I wasn't big but boy I was strong.
The Lord gave me a lot of strength.
He certainly did, He gave you all a lot of strength
and we don't realise how easy we've got it now I think, do we?
For those tasks too heavy for people, there were horses...
and Pearl was an incredible horsewoman.
Oh, Pearl, look at that, wow.
-Look at those.
-Yeah, that's me bridles...
Those are bridles. How many have you got, Pearl?
Well, we had you see three big shires...
Of course you did.
When you had a horse and cart, well, it often was too big a load for one
so you'd put that on the fore harness and that horse had a collar, that on it and two chains that came
back and hooked into the front of the cart...
-So when you needed a bit more extra horsepower, literally...
-That's right, that one was there to pull.
-To get you up a hill.
At best, Pearl had a two horsepower system to help her with the heavy work.
Today, farmers' tractors can be up to 400 horsepower.
Trips off the tongue, doesn't it?
400 horsepower... but think what it actually means...
that's the power we get from oil today.
Do you know, today's energy supply is equivalent in energy terms
to 22 billion slaves working round the clock.
So we're basically living with this enormous stock of slaves working for us in the form of oil.
But by the end of this century, there ain't any more of them.
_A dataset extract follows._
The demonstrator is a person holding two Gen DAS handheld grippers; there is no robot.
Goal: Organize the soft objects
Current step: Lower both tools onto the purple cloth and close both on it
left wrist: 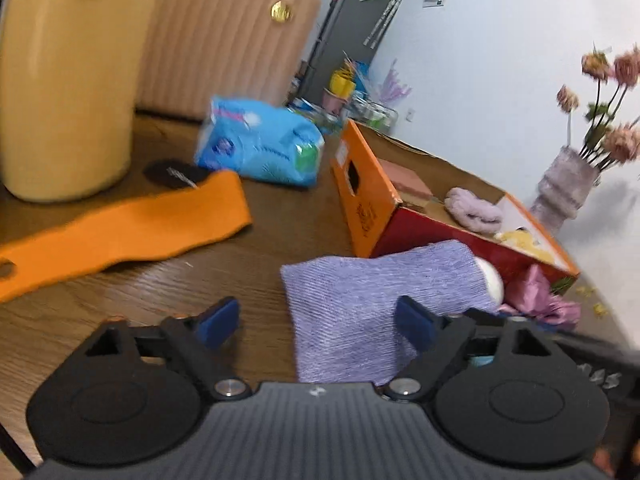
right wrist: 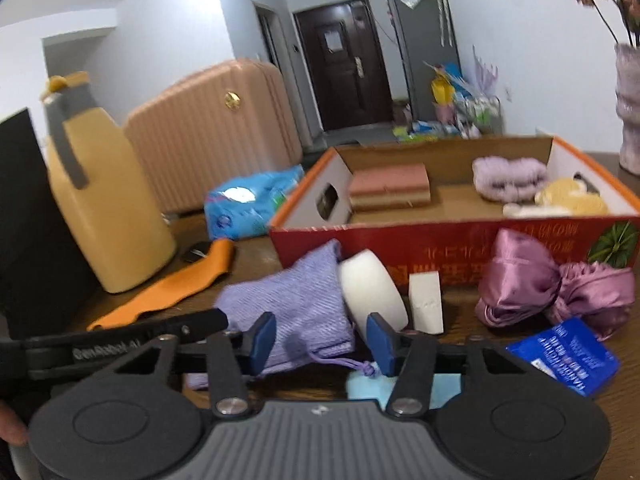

And that's a huge change we're facing.
It affects just absolutely every aspect of the modern world.
I often think how times have changed
because you see we do all this work just to keep our cows going but now
a bit of silage boy and it's all done mechanically and you can go and sit down.
Your sons, if they had to farm like you did, do you think they would do it now?
No, I don't think they would, I think they'd have more sense.
But I was happy.
This way of farming is something we couldn't go back to even if we wanted to.
When Pearl was young, there was ten times as many farmers in this country
and only half the number of mouths to feed.
Also, most British farmers today just don't have the physical strength for hard manual labour.
The average age of a farmer in Britain now is 60.
And even worse, there's only 150,000 of them left.
As an industry, British farming has effectively been left to die.
And in recent years, more and more of our food is coming from abroad.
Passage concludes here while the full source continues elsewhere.